Genome epigenetic analysis reveals new ways to detect and treat breast cancer

April 18, 2016

"I think we can harness epigenetic information to improve cancer care in several ways," Dr Dedeurwaerder said. "Firstly, several lines of evidence suggest that epigenetic dysregulation occurs early during carcinogenesis and can be detected in bodily fluids. Therefore, DNA methylation markers could help to provide an earlier detection of the disease."

"Secondly, it has already been shown that DNA methylation markers might help to better stratify patients in terms of prognosis. Thirdly, such markers could also help to predict response to a given drug."
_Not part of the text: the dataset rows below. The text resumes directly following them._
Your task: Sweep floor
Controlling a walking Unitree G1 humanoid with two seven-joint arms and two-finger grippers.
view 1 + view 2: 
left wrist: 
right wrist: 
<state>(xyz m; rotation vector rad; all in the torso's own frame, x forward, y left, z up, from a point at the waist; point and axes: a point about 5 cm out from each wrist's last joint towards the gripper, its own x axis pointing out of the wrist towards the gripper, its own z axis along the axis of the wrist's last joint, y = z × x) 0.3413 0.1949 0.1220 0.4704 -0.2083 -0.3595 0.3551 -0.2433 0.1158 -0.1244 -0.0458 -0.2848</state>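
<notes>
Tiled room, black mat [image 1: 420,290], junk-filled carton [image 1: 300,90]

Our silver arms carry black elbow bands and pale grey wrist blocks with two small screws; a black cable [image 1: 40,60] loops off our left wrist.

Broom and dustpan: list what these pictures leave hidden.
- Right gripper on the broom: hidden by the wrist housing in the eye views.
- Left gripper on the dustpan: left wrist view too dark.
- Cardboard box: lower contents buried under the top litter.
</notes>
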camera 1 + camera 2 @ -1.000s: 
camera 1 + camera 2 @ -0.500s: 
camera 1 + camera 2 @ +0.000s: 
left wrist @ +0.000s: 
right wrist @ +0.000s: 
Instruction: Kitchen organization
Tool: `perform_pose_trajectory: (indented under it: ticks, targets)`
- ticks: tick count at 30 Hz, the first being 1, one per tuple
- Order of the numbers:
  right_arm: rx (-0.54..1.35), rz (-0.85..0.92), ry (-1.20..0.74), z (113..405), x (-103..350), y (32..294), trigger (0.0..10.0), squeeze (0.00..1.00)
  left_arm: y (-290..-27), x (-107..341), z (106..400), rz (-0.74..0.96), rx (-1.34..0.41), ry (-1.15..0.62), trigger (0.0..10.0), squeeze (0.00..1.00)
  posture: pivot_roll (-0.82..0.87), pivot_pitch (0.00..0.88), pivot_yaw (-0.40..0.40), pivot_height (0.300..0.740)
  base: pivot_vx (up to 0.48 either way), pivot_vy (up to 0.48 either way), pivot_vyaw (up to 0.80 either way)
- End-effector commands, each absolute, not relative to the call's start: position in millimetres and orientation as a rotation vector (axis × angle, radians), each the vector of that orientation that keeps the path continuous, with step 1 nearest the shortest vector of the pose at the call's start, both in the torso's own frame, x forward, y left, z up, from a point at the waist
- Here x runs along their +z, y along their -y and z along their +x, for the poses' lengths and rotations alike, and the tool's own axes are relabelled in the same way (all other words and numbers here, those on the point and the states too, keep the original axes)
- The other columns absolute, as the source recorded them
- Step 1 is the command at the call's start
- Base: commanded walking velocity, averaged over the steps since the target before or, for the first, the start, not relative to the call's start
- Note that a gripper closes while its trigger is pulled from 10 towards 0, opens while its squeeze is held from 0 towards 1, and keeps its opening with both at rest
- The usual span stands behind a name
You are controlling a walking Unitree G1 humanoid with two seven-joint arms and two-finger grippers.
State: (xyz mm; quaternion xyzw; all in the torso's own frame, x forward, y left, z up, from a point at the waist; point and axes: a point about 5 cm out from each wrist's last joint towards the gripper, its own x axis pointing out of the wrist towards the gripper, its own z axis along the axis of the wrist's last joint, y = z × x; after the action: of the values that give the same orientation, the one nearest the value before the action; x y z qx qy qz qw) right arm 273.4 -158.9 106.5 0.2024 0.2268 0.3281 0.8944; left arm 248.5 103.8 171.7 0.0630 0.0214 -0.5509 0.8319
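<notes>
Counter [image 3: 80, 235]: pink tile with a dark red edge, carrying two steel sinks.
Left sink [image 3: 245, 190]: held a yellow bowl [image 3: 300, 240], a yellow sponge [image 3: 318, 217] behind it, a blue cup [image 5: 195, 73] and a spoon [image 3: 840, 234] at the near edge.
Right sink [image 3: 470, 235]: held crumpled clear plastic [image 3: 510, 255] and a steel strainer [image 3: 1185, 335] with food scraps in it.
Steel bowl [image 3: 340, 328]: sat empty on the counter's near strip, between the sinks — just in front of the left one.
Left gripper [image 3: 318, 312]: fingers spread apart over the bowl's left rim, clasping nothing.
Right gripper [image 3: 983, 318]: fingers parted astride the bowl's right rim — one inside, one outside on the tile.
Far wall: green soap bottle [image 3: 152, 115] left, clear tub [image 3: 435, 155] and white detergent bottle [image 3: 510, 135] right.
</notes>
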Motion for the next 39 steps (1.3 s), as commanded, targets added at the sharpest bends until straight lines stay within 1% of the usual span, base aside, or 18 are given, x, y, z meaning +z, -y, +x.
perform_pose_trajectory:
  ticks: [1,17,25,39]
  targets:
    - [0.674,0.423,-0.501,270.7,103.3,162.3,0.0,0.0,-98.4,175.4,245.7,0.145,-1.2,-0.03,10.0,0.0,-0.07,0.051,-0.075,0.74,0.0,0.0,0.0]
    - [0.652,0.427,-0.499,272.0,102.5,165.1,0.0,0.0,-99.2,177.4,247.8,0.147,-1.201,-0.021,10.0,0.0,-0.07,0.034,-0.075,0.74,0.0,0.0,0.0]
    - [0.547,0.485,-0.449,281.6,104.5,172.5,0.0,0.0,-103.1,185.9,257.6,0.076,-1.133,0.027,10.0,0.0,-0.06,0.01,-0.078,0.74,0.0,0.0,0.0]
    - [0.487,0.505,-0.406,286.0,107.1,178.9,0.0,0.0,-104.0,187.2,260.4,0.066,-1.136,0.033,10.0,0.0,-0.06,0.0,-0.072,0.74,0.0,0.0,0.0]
"Lastly, an epigenetic therapy of cancer, alone or in combination with conventional therapies, is conceivable," Dr Dedeurwaerder said. "Indeed, several drugs have been developed and several clinical trials have already shown promising results, in particular for leukemia."

"In this study, we have generated the largest and most comprehensive DNA methylation dataset for human breast tumor tissues," the researchers conclude. "By laying the ground for better understanding of breast cancer heterogeneity and improved tumor taxonomy, the precise epigenetic portraits drawn in our work should contribute to better management of breast cancer patients."

Commenting the study, which he was not involved in, Prof Fortunato Ciardiello, from Seconda Universit? di Napoli, Naples, Italy, noted that gene expression profiles by microRNA analysis have allowed to identify sub-groups of human breast cancers with different biological behaviors and eventually different prognosis.

"Now, for the first time, whole genome epigenetic analysis reveals, in a large number of human breast cancers, a series of sub-types which could help better define more homogeneous groups, which could be useful to select appropriate and more personalized therapeutic approaches."